Все столики в кафе были заняты. За официанткой, стоявшей у бархатного каната перед входом, маячила праздничная толпа. Прижимая к груди меню, она стреляла глазами по столам. С высоким начесом её пепельно-белокурых волос ей можно было дать лет сорок. На ней было платье цвета морской волны с хомутообразным воротником и вид у неё был серьёзный.
– Если ты не доедаешь сандвич, – сказал я Филлис, – то передай его сюда. – Я злился на неё за то, что она представляла себе страдания Сьюзен с искренней жалостью школьниц с ярко-красочными цветочками. Я сильно подозревал, что она уже начала тащиться от своего брака с членом скандальной семьи. Мне ещё предстояло с этим разобраться.
– Знаете ли, – продолжал Дуберстейн, – я бы недооценил уровень вашего интеллекта, если бы не признал, что это дело весьма серьёзно. Работы здесь хоть отбавляй. Но при этом девочка обладает огромными ресурсами. Это ведь у неё не первый провал.
– Ты что, полила его кетчупом?
– Что? – отзывается Филлис.
– Ты полила кетчупом клубный сандвич.
Филлис смотрит на меня несчастливо. Она ещё тщится надеждой, что когда-нибудь станет своей, если не мужу, то хотя бы свёкрам. Моя мачеха, Лиз, ей сочувствует. – А что не так с кетчупом? – говорит она.
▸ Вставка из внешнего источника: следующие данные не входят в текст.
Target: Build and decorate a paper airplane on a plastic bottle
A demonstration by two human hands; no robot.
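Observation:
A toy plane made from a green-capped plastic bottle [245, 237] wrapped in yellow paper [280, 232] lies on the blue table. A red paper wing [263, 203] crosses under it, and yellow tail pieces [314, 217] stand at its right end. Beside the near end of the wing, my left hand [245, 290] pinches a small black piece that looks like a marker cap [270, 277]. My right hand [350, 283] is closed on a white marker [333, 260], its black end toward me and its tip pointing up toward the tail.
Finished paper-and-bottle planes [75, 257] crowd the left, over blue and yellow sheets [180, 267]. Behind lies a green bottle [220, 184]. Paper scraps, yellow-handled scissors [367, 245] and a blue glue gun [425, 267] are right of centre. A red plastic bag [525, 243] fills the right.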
– Мы здесь с ней все порешаем, – говорит Дуберстейн моему отчиму, – а потом сможем приступить к работе.
– Фу!
– Что такое, Дэн? – недоумевает отчим, сидящий рядом со мной.
– Кетчупом на клубный сандвич. Фу!
– Может, хочешь что-то другое? Давай закажем.
– Нет, спасибо, пап. Мне всё равно придётся сидеть здесь и слушать эту голимую пургу насчет моей сестры.
Эта реплика всего на несколько вольт, но этого достаточно для замыкания. Проблема всей нашей семьи Айзексонов, как и каждого её члена, в том, что мы – непокладистые люди. Увы, эта проблема весьма насущна. Что же до моих приёмных родителей, Луинов, то я, конечно, люблю их, но в этой чрезвычайной ситуации они поставили на Дуберстейна. Для них он – свой. Бог знает, откуда он изначально взялся, я уж забыл эти обстоятельства, но для меня он всего лишь один из тысяч незваных гостей в наших с сестрой жизнях – один из тысяч этих проводников, комментаторов, консультантов, печальников и хозяев своих мнений.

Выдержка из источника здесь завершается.